Full Title of Study: “Proof-of-Concept Clinical Trial of Lamotrigine as a Candidate Pharmacotherapy for Adolescent Alcohol Use Disorder”

Study Type

  • Study Type: Interventional
  • Study Design
    • Allocation: Randomized
    • Intervention Model: Parallel Assignment
    • Primary Purpose: Treatment
    • Masking: Quadruple (Participant, Care Provider, Investigator, Outcomes Assessor)
  • Study Primary Completion Date: September 2022

Detailed Description

Adolescent alcohol use is a leading public health concern worldwide. Clinical trials have tested a variety of psychosocial interventions with youth that yield only modest short-term benefits. One potential way to improve treatments is to augment psychosocial interventions with pharmacotherapy. The National Institutes of Health has mounted a concerted effort to identify medications that reduce drinking for nearly three decades. Although this effort improved treatment for adults, no medication is indicated for adolescent use and randomized controlled trials with teenagers are almost nonexistent. This gap raises key questions about whether and how medications could benefit youth. Optimizing treatment options for youth requires closing this important gap. Lamotrigine is safe with adolescents and does not adversely interact with alcohol. Lamotrigine targets brain mechanisms implicated in alcohol use disorder, and it has shown to help treat adults with alcohol problems. Yet, despite its widespread use with children and adolescents, no published double-blind, placebo-controlled studies have examined the effects of lamotrigine on drinking-related behavior in youth. The purpose of this study is to determine how well teenagers accept lamotrigine plus alcohol education to reduce adolescent alcohol use. This study will also tell us whether teenagers' alcohol use, craving, and enjoyment of drinking are reduced by lamotrigine.


  • Drug: Lamotrigine
    • Participants will be randomized to lamotrigine (25 mg/day to 200 mg/day in two divided doses) for 9 weeks.
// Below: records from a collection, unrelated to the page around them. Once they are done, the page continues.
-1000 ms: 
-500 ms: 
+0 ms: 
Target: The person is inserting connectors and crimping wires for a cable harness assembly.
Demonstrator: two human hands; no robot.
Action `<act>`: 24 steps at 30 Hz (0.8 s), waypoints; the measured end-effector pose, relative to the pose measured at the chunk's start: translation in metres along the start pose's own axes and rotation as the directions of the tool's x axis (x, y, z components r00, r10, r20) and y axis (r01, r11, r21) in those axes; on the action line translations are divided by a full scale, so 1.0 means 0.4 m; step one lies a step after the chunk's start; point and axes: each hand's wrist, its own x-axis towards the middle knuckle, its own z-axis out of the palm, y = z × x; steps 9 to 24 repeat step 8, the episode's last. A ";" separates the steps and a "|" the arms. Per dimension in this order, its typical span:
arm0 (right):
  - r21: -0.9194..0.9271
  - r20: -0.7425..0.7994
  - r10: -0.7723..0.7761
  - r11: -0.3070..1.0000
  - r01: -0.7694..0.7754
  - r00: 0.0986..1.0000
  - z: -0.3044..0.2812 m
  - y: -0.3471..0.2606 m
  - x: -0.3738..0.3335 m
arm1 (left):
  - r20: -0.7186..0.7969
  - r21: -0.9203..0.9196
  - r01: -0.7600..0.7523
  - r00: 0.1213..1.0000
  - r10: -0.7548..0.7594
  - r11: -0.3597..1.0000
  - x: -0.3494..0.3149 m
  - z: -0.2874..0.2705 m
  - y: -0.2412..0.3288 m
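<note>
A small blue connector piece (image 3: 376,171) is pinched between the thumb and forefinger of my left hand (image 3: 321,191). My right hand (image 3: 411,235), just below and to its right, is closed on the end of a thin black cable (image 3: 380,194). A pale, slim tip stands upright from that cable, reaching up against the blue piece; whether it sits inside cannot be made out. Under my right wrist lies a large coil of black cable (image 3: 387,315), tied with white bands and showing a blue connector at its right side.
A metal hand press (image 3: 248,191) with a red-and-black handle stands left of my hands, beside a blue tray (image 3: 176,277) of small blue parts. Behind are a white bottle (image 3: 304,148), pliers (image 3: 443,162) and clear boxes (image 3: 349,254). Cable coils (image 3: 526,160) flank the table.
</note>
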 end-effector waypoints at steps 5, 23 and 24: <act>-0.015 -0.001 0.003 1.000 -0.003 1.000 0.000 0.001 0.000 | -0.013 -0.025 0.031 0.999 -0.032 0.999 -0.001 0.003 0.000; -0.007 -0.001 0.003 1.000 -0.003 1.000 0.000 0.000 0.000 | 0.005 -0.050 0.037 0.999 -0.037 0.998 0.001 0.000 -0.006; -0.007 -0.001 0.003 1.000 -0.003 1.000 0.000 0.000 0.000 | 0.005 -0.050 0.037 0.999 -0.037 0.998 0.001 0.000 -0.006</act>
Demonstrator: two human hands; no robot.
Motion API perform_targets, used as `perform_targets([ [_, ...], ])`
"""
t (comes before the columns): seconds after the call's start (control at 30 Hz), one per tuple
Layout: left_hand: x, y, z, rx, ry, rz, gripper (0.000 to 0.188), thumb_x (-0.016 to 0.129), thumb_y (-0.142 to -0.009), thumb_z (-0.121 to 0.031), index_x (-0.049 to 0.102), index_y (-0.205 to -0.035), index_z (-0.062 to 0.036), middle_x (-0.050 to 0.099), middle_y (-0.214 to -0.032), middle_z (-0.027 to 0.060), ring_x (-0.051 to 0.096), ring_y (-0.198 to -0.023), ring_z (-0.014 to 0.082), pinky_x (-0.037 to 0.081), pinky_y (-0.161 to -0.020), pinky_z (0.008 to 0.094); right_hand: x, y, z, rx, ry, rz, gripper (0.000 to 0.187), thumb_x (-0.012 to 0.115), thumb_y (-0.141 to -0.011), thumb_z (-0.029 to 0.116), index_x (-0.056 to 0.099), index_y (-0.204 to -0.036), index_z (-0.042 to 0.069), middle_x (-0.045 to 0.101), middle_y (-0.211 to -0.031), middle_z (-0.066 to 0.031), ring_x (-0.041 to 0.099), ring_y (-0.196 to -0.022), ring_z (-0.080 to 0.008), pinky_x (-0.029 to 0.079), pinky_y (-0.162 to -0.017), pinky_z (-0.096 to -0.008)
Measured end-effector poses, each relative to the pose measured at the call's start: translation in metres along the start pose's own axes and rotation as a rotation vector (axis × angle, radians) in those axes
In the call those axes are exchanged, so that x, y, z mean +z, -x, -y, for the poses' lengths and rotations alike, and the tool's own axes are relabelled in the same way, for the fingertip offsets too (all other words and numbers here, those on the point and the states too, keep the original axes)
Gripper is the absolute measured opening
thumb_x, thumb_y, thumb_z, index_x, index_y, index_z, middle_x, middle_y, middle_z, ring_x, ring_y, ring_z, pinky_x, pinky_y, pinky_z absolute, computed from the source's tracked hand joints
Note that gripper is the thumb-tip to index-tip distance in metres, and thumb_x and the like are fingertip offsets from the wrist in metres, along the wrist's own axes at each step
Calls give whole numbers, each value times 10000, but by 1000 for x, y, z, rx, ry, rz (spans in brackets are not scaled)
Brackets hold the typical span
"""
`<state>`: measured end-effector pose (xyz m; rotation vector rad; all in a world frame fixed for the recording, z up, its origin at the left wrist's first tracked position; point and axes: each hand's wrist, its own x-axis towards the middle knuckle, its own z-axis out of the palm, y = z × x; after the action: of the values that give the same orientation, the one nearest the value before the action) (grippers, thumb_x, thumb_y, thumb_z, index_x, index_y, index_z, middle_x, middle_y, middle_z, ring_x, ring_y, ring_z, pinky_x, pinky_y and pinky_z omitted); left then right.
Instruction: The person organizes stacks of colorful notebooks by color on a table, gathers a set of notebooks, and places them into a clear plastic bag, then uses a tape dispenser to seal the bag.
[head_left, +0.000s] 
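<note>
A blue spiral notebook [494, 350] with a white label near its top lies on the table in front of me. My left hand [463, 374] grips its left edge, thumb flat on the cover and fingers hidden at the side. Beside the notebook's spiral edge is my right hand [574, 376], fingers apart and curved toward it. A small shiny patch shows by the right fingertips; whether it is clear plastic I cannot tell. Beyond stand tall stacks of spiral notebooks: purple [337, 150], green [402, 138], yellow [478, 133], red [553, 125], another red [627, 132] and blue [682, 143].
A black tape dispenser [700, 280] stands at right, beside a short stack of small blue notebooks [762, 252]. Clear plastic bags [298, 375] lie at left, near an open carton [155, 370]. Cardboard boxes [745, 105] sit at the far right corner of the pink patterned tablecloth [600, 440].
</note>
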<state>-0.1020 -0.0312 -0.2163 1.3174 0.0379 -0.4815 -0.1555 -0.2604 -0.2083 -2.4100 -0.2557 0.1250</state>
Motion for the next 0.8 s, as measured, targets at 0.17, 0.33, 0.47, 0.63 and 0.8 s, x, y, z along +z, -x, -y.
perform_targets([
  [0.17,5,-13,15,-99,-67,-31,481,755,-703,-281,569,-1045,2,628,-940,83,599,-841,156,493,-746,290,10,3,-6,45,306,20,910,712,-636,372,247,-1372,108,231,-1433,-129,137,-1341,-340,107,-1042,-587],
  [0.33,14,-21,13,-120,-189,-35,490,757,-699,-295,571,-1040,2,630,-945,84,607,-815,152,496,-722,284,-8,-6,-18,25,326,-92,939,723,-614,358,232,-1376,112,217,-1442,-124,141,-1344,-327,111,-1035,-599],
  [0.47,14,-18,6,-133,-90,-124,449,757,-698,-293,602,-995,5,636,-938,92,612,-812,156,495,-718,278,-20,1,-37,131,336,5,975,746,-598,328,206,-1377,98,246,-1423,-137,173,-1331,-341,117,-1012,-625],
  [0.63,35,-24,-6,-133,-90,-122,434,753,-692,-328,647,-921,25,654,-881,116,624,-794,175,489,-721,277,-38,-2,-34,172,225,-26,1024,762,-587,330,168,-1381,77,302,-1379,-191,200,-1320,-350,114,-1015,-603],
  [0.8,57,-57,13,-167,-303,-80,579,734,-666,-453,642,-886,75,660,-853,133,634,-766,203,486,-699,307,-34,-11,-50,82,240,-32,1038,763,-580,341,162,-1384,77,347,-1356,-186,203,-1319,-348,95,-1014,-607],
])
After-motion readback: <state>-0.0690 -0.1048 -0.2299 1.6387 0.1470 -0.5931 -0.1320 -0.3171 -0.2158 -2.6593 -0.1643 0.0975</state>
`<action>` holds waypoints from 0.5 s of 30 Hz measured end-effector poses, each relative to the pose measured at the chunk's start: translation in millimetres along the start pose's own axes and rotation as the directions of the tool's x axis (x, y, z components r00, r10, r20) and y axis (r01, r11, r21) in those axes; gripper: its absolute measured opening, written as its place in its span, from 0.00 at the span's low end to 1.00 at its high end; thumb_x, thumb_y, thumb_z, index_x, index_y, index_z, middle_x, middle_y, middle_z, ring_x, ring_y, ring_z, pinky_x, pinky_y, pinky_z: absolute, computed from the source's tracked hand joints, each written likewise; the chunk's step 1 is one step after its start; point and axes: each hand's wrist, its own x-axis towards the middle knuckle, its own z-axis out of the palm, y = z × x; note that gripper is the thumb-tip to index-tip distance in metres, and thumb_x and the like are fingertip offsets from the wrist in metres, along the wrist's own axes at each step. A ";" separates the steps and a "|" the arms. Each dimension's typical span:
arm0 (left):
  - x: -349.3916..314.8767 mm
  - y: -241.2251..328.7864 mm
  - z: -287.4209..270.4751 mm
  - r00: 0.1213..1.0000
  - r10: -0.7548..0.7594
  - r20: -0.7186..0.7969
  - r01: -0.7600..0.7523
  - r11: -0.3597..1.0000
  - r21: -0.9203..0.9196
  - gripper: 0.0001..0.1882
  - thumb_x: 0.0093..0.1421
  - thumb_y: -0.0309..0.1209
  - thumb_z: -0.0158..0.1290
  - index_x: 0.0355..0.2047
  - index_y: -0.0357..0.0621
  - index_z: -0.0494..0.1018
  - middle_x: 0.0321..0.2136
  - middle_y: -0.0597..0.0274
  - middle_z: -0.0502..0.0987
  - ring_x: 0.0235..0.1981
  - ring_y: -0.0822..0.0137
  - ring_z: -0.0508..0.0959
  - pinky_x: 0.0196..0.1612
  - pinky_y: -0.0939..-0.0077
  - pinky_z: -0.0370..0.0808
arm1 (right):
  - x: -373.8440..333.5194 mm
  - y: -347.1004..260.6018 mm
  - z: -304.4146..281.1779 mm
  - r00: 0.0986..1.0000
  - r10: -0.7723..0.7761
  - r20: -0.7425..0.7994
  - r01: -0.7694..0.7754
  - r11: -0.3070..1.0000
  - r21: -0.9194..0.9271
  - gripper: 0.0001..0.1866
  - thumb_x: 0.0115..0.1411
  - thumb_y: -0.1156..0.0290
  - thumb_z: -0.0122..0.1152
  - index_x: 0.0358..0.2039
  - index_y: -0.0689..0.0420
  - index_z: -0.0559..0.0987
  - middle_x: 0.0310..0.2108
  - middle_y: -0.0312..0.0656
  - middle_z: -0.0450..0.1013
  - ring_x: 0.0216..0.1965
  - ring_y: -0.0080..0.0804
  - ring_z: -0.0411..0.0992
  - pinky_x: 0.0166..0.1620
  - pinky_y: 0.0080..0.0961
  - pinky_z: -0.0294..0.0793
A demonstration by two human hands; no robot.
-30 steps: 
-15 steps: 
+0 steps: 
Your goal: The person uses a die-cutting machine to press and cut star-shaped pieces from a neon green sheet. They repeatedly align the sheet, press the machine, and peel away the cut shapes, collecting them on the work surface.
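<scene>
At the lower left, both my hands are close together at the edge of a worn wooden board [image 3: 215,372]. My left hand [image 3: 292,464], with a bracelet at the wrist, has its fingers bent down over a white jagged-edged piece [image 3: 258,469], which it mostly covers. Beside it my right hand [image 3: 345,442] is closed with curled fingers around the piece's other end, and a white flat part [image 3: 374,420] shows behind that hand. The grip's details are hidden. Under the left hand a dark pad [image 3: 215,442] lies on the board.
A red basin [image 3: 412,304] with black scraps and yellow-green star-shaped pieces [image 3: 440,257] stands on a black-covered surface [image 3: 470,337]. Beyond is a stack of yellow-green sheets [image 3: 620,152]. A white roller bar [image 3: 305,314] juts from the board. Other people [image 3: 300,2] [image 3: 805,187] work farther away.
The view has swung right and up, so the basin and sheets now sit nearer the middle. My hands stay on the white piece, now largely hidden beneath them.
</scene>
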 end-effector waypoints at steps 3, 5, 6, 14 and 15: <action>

A comparator group will receive placebo (sugar pills).
  • Drug: Placebo
    • Matching placebo (sugar pill)

Arms, Groups and Cohorts

  • Experimental: Lamotrigine
    • Lamotrigine (25 mg/day to 200 mg/day in two divided doses) for 9 weeks
  • Placebo Comparator: Placebo
    • Identical matching placebo capsules

Clinical Trial Outcome Measures

Primary Measures

  • Completion rates
    • Time Frame: 9-week active treatment phase
    • Percentage of youth who complete the active medication phase will determine feasibility.
  • Acceptability of the study medication
    • Time Frame: 9-week active treatment phase
    • Study withdrawal and the Client Satisfaction Questionnaire (CSQ-8), which ranges from 8-32 (higher scores indicate higher satisfaction) will determine acceptability

Secondary Measures

  • Alcohol craving
    • Time Frame: 9-week active treatment phase
    • The primary measure of alcohol craving will be the following single-item: How strong is your craving to drink alcohol? Scores range from 0 (none) to 20 (extremely strong).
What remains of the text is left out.